# The Role of Autobiographical Memory in Late-Life Emotion Regulation

> **NIH NIH F31** · UNIVERSITY OF MASSACHUSETTS AMHERST · 2022 · $40,464

## Abstract

PROJECT SUMMARY
Emotion regulation becomes more cognitively challenging with age, yet older adults report greater well-being
than younger adults. Cognitive reappraisal- or reinterpreting the meaning of a stressful situation to reduce its
emotional impact- shows mixed findings in terms of efficacy and effort across age. Limited research has
investigated which preserved functions may promote success for demanding strategies such as reappraisal in
aging populations. We hypothesize that given an increased repertoire of emotional experiences across the
lifespan, access to rich and salient autobiographical memories may promote resilience and successful
reappraisal in late-life. The long-term goal of this research is to identify the mechanism by which healthy older
adults regulate their emotions to maintain well-being, in spite of cognitive decline.

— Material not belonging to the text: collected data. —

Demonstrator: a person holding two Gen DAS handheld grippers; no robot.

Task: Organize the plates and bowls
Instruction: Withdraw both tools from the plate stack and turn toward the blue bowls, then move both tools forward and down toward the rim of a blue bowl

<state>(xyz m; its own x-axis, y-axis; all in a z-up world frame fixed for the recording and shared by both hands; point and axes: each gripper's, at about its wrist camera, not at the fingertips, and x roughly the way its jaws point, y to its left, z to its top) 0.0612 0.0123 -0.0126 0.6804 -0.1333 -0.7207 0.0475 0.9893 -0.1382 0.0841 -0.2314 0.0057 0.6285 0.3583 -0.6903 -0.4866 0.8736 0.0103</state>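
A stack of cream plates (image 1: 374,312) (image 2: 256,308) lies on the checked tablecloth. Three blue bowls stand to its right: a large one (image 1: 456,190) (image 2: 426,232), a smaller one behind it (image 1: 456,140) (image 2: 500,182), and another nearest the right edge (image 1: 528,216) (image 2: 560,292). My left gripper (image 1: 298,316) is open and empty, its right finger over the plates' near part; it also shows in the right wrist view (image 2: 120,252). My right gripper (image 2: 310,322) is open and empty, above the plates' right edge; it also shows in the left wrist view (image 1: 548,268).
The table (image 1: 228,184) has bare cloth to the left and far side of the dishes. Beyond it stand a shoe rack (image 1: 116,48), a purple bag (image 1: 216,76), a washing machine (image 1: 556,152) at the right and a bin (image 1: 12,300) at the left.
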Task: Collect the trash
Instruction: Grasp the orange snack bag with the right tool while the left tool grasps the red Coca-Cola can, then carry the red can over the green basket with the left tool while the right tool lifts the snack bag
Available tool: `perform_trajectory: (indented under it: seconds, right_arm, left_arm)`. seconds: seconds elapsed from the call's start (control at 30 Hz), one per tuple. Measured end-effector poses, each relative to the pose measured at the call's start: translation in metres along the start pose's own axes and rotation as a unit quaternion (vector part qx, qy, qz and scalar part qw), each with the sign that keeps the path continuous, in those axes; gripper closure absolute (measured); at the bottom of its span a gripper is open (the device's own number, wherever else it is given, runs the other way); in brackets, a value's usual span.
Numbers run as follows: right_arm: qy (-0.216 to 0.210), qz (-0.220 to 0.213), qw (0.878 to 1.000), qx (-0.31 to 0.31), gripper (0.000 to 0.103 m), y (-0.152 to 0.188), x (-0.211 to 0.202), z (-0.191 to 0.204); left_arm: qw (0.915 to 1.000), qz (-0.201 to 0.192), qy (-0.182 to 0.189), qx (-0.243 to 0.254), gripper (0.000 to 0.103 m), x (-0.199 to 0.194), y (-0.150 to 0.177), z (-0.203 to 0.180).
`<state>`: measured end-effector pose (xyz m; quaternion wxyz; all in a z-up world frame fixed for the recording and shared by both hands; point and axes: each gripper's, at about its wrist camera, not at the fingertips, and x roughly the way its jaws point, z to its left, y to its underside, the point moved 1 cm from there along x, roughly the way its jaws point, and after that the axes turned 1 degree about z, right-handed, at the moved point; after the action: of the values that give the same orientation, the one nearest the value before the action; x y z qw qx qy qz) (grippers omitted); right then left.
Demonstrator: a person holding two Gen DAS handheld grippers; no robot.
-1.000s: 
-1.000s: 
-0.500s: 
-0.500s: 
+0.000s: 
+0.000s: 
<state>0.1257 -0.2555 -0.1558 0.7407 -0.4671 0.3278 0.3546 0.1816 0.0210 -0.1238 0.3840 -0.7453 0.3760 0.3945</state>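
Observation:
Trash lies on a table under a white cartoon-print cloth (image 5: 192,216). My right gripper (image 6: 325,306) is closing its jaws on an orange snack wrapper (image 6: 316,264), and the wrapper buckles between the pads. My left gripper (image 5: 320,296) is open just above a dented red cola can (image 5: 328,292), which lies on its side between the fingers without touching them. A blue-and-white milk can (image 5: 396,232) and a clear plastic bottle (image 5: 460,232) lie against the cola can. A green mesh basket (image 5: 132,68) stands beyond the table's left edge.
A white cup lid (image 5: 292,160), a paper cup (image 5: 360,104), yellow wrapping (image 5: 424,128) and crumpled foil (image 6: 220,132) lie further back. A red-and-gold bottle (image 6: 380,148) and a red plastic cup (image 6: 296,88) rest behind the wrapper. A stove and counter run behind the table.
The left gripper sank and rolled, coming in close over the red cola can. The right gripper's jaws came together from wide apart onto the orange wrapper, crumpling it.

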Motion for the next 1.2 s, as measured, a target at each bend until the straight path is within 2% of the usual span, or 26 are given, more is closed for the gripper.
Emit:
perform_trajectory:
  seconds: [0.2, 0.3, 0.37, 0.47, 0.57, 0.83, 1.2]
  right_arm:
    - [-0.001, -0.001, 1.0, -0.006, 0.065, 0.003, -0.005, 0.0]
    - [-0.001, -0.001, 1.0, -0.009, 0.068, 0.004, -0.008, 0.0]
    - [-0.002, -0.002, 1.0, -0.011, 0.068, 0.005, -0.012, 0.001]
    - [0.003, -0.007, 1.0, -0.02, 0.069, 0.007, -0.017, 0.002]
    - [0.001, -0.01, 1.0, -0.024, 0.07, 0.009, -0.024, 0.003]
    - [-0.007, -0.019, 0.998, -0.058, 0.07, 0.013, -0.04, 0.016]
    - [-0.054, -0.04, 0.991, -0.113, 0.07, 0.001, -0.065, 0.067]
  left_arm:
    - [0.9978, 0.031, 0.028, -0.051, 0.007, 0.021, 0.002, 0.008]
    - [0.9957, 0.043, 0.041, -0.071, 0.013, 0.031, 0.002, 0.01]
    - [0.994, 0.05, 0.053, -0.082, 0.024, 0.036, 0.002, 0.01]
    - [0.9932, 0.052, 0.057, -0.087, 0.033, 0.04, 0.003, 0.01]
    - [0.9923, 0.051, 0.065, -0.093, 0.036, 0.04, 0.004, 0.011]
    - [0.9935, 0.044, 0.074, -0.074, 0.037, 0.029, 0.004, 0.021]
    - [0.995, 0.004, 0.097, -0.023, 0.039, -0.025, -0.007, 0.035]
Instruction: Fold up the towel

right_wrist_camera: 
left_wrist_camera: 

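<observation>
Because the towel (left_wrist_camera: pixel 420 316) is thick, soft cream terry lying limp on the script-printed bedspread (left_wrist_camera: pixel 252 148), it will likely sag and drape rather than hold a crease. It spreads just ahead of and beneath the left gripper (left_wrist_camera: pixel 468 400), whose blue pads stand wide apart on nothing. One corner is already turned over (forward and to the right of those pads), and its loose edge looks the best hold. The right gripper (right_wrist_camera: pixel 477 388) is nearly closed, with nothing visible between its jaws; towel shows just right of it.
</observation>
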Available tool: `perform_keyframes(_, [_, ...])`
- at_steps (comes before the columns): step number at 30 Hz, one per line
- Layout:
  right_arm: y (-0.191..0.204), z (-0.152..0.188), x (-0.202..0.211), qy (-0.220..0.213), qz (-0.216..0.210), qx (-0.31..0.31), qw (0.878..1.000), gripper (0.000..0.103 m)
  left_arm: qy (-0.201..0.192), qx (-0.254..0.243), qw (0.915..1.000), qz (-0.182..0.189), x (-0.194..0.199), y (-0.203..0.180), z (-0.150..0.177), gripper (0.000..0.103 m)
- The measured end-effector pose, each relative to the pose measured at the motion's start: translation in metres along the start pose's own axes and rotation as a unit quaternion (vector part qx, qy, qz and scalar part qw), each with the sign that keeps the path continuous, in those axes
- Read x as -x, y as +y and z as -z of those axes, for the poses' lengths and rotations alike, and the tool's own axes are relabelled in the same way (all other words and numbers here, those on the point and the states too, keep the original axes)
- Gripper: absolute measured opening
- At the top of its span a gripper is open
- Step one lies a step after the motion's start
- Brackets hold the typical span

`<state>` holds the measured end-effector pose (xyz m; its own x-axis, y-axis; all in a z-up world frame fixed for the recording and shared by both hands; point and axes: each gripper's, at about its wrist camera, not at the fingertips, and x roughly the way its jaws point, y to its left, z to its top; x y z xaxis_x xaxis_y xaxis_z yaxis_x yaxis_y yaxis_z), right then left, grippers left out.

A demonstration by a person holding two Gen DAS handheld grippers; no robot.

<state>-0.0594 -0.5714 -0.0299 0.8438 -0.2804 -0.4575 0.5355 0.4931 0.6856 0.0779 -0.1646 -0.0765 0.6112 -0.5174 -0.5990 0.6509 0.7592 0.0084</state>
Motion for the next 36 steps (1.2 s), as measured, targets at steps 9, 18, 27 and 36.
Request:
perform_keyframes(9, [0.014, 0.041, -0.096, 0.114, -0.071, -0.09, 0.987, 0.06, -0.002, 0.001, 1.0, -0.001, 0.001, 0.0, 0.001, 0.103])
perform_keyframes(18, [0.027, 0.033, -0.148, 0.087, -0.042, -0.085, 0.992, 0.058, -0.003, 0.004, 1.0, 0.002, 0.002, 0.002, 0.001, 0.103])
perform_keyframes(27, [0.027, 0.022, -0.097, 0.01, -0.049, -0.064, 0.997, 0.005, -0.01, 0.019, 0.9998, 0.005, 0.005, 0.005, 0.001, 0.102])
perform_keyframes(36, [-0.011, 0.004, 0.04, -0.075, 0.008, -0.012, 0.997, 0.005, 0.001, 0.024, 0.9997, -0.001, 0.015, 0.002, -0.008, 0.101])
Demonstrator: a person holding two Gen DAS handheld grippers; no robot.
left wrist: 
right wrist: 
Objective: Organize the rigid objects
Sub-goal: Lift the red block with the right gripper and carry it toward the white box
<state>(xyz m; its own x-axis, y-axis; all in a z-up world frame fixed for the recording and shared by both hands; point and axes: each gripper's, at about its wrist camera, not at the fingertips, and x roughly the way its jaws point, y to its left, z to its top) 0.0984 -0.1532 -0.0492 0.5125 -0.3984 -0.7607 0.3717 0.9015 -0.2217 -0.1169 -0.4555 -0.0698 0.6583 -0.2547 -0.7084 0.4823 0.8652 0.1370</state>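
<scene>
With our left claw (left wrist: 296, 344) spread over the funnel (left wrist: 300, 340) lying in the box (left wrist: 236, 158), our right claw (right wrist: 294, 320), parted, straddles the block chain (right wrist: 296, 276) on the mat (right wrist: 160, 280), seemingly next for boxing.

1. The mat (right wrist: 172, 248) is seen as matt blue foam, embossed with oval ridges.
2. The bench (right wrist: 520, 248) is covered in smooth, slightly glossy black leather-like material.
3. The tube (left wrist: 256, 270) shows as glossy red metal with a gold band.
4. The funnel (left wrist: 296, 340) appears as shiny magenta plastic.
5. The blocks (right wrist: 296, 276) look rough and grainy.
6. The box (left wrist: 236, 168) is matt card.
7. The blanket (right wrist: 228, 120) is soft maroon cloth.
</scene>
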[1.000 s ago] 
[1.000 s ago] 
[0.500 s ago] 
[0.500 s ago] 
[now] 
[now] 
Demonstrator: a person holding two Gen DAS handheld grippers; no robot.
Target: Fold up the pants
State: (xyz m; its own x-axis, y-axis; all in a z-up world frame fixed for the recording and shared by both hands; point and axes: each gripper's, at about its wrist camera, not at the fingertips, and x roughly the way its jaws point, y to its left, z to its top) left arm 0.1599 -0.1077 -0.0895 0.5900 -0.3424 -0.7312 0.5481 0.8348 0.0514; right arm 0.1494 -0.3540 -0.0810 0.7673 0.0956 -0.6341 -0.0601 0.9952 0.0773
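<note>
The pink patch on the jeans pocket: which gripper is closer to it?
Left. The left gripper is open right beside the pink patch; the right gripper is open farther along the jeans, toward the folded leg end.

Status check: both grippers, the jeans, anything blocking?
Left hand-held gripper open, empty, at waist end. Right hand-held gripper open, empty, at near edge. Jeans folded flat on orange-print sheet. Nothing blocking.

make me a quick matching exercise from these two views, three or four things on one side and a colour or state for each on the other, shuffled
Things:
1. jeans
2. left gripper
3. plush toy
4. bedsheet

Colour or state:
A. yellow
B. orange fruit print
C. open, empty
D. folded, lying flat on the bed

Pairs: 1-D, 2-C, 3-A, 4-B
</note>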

This will inform clinical
interventions for mood disorders and emotion dysregulation in aging. Our objective for this proposal is to
better track the role of autobiographical memory, a self-referential memory skill that is well preserved
with age, in reappraisal among older adults. We hypothesize that older adults will naturalistically reference
autobiographical memories with higher frequency than younger adults during reappraisal use, and that
autobiographical reappraisal will be less cognitive demanding than non-autobiographical reappraisal for this
age group. To investigate these questions, we aim (1) to determine the naturalistic use of autobiographical
memory in emotion regulation among younger and older adults (2) to assess the relative effort and efficacy
associated with autobiographical versus non-autobiographical reappraisal and (3) to determine the role of
cognitive control in autobiographical reappraisal. Under the first aim, we will qualitatively determine the
naturalistic frequency with which older and younger adults use self-referential language and autobiographical
memories in their reports of emotion regulation to negative images. Under the second aim we will investigate
the relative efficacy and cognitive effort associated with autobiographical reappraisal via eyetracking. Our third
aim will build on these findings by exploring the role of cognitive control in autobiographical and non-
autobiographical reappraisal. The proposed research seeks to develop clinical interventions that align and
build upon cognitive strengths and goals of elderly individuals, rather than utilizing interventions cognitively
optimized for younger and mid-life adults, promoting translational significance with novel emotion regulation
approaches. Specifically, utilizing self-referential autobiographical memory in traditional practices of cognitive
therapy may bolster intervention efficacy. The proposed study would build on theoretical significance by
taking an initial step in elucidating the underlying processes regarding preserved emotion regulation with age.

## Key facts

- **NIH application ID:** 10327280
- **Project number:** 5F31AG069409-02
- **Recipient organization:** UNIVERSITY OF MASSACHUSETTS AMHERST
- **Principal Investigator:** Irina Orlovsky
- **Activity code:** F31 (R01, R21, SBIR, etc.)
- **Funding institute:** NIH
- **Fiscal year:** 2022
- **Award amount:** $40,464
- **Award type:** 5
- **Project period:** 2021-02-01 → 2024-01-31

## Primary source

NIH RePORTER: https://reporter.nih.gov/project-details/10327280

## Citation

> US National Institutes of Health, RePORTER application 10327280, The Role of Autobiographical Memory in Late-Life Emotion Regulation (5F31AG069409-02). Retrieved via AI Analytics 2026-05-24 from https://api.ai-analytics.org/grant/nih/10327280. Licensed CC0.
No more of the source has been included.